The answer must be the full listing, repeated word for word.

Supplied data:
--- --- ---
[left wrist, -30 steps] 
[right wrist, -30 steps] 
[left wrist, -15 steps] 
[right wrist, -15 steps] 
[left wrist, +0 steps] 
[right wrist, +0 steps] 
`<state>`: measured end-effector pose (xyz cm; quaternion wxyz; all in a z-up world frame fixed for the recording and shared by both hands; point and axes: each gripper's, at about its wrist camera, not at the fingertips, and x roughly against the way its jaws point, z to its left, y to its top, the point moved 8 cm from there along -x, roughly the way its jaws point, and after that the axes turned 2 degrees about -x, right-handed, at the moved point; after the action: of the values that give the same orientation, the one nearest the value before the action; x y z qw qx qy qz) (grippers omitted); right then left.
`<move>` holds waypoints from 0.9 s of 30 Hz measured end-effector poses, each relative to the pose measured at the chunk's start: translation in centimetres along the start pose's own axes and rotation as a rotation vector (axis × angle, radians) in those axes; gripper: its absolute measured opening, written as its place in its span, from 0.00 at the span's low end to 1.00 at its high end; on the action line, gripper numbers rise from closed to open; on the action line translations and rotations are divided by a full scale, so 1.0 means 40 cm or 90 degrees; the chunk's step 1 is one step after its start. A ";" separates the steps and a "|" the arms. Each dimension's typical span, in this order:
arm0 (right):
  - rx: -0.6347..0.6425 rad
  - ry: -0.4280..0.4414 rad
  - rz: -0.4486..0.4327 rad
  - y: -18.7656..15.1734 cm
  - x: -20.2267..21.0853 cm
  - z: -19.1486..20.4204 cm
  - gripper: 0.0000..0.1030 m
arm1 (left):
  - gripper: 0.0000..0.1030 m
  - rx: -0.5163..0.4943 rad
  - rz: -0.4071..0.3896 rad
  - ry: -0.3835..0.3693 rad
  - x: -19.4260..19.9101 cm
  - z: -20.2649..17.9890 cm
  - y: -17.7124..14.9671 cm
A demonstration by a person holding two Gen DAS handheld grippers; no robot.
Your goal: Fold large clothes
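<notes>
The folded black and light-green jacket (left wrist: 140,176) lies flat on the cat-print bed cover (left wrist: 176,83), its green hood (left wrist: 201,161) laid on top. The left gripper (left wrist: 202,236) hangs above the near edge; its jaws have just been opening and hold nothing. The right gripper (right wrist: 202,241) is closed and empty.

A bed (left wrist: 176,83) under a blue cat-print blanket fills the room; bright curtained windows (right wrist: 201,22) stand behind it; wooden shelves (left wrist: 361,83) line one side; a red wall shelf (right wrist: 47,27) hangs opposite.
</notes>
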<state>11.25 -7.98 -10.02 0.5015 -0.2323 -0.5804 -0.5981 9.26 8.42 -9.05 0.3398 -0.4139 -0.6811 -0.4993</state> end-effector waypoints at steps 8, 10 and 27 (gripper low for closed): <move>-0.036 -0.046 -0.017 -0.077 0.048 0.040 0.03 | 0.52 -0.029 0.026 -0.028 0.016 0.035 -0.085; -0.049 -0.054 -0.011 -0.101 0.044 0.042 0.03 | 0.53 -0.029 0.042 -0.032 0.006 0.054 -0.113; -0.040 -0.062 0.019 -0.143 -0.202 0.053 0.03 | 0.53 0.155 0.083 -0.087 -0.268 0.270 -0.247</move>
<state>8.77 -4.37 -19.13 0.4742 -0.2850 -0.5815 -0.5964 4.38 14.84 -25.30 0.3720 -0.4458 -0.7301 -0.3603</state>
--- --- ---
Solution for this problem:
[left wrist, -30 steps] 
[right wrist, -30 steps] 
[left wrist, -15 steps] 
[right wrist, -15 steps] 
[left wrist, +0 steps] 
[right wrist, +0 steps] 
`<state>`: measured end-effector pose (xyz cm; quaternion wxyz; all in a z-up world frame fixed for the recording and shared by both hands; point and axes: each gripper's, at about its wrist camera, not at the fingertips, and x roughly against the way its jaws point, z to its left, y to its top, the point moved 8 cm from there along -x, roughly the way its jaws point, and after that the axes turned 2 degrees about -x, right-handed, at the moved point; after the action: of the values that give the same orientation, the one nearest the value before the action; x y z qw qx qy qz) (grippers omitted); right then left.
`<move>` holds waypoints from 0.9 s of 30 Hz measured end-effector poses, each relative to the pose measured at the chunk's start: translation in centimetres along the start pose's own axes and rotation as a rotation vector (axis × angle, radians) in those axes; gripper: its absolute measured opening, written as its place in its span, from 0.00 at the span's low end to 1.00 at its high end; on the action line, gripper numbers rise from closed to open; on the action line translations and rotations are divided by a full scale, so 1.0 means 40 cm or 90 degrees; the chunk's step 1 is one step after its start. A ";" separates the steps and a "|" the arms. Each dimension's typical span, in this order:
arm0 (right):
  - rx: -0.6347..0.6425 rad
  - ry: -0.4280..0.4414 rad
  - rz: -0.4486..0.4327 rad
  - y: -18.7656..15.1734 cm
  - x: -20.2267..21.0853 cm
  - z: -19.1486..20.4204 cm
  - gripper: 0.0000..0.1030 m
arm1 (left):
  - gripper: 0.0000..0.1030 m
  - rx: -0.5163..0.4943 rad
  - rz: -0.4071..0.3896 rad
  - ry: -0.3835..0.3693 rad
  - x: -19.4260..19.9101 cm
  - z: -20.2649..17.9890 cm
  - y: -17.7124..14.9671 cm
A demonstration by a person holding two Gen DAS handheld grippers; no robot.
Your goal: Fold large clothes
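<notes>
The folded black and light-green jacket (left wrist: 140,176) lies flat on the cat-print bed cover (left wrist: 176,83), its green hood (left wrist: 201,161) laid on top. The left gripper (left wrist: 202,236) hangs above the near edge; its jaws have just been opening and hold nothing. The right gripper (right wrist: 202,241) is closed and empty.

A bed (left wrist: 176,83) under a blue cat-print blanket fills the room; bright curtained windows (right wrist: 201,22) stand behind it; wooden shelves (left wrist: 361,83) line one side; a red wall shelf (right wrist: 47,27) hangs opposite.
</notes>
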<state>11.25 -7.98 -10.02 0.5015 -0.2323 -0.5804 -0.5981 9.26 8.42 -9.05 0.3398 -0.4139 -0.6811 -0.4993</state> end-effector waypoints at steps 8, 10 and 27 (gripper low for closed): <move>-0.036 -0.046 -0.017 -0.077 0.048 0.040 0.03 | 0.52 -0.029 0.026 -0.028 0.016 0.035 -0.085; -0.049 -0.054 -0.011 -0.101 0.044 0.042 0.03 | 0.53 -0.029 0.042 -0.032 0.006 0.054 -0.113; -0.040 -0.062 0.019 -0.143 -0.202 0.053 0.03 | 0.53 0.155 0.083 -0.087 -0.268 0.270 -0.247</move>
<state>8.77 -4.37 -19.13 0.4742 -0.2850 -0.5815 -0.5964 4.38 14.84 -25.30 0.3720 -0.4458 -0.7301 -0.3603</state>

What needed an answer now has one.